Years ago John Piper spoke on the ministry of hugging and I agreed, echoing his words, "God, make me a good hugger." In a world where a woman cut herself in part because she knew she’d be touched in the emergency room, I wanted to be one who would offer a hug, a hand, a shoulder for friends and strangers. I know there are many out there for whom safe touch is not a thing; they have only known unsafe touch. But I think Jesus’ embrace would extend to them too. I know that sounds like a happy, clappy, sloppy wet kiss kind of Christ, but it's not. It's the actual Christ we're shown in flesh and blood in the Scriptures.

Touch these days has been tainted with an over-sexualized agenda, even the most innocent or pure expressions of it. That’s partly because it has become sexual. Touch has been abused by fathers and mothers toward their children, among neighborhood children toward one another, and between men and women everywhere. Consenting and non-consenting expressions of touch are everywhere around us, we can hardly believe there is innocent, or even truly and intrinsically good expressions of it.
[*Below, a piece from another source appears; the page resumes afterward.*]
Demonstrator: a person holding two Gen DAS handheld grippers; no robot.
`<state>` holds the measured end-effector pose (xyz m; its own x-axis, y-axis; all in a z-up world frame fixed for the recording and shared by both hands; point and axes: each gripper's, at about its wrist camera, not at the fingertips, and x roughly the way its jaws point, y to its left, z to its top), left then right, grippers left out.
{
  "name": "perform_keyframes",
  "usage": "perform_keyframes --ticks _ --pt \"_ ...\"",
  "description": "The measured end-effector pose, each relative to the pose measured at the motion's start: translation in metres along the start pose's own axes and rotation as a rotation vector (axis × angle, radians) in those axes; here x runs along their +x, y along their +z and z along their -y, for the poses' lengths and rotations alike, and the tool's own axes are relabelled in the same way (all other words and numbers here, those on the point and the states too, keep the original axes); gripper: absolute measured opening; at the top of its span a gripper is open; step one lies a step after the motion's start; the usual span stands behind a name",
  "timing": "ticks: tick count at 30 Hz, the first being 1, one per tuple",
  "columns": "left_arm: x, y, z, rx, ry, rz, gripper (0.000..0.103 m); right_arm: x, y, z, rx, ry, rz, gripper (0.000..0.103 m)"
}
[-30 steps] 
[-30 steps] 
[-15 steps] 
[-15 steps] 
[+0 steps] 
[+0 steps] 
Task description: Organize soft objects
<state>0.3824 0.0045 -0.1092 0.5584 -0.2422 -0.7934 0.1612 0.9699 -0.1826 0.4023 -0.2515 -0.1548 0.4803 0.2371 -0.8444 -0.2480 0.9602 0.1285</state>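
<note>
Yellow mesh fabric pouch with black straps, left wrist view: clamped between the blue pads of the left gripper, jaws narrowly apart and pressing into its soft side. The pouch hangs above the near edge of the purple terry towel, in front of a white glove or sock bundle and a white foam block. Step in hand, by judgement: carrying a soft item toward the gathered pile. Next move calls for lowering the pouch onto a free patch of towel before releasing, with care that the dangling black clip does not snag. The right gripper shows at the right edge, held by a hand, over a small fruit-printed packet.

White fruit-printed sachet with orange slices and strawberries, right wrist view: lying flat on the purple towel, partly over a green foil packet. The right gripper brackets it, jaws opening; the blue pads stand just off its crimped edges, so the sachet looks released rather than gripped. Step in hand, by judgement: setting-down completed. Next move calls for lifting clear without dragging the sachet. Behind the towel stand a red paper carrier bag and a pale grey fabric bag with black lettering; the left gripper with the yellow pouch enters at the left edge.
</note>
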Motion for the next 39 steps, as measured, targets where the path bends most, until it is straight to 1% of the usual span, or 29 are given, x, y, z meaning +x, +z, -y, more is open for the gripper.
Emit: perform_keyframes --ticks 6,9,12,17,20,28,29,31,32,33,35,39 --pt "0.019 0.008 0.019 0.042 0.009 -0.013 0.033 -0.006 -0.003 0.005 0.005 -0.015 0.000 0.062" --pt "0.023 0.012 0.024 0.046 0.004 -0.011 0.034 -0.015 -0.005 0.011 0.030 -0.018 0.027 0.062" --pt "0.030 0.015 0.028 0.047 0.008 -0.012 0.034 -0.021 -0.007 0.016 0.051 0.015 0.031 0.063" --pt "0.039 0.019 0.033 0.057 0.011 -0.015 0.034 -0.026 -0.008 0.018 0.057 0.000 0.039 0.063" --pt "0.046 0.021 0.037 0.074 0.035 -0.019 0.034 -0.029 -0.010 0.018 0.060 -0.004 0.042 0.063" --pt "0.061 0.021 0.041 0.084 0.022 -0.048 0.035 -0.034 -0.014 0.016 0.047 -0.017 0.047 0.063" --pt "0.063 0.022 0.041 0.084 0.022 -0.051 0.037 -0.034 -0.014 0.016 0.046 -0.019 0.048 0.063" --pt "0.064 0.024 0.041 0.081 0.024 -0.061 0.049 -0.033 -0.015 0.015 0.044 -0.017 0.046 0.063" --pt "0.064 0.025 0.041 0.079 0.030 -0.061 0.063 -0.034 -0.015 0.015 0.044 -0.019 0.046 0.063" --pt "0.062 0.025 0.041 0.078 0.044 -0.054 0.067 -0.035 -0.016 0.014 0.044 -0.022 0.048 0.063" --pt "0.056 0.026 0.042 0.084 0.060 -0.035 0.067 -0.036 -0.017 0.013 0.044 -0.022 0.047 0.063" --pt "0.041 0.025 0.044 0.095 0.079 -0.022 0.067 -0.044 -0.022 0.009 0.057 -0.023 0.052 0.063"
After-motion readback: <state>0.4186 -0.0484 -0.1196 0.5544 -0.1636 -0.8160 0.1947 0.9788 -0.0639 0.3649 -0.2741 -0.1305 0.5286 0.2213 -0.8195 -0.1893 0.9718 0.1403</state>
Within the church we haven’t done much better. We affirm sex as a gift from God within the marriage bed, but eschew the foreplay of handholding, back-rubbing, and eye-catching beforehand if by chance it should be in the public. Even more than that, we file into church sanctuaries being sure to keep at least a chair-width between us and the stranger beside us. We are suspect of any adult who touches a child with even the most well-meaning intentions. We sidle in for an occasional side hug, but keep it quick, lest anyone get the wrong idea.

We—the people who purpose to emulate a Savior who drew others to himself, who closed the gap between people in all situations, and who fulfilled the hundred "Do Not Touch" laws—draw back, widen the gap, and put all sorts of restrictions on touch again.

As the church we have the opportunity to reclaim healthy touch: touch of comfort between men and women, touch of connection between parent and child, touch of hope between new couples, touch of friendship between children. We can emulate Christ in the way he inserted himself in the midst of brokenness and touched the hurting, the lonely, the confused, the fearful, the dead, and the broken.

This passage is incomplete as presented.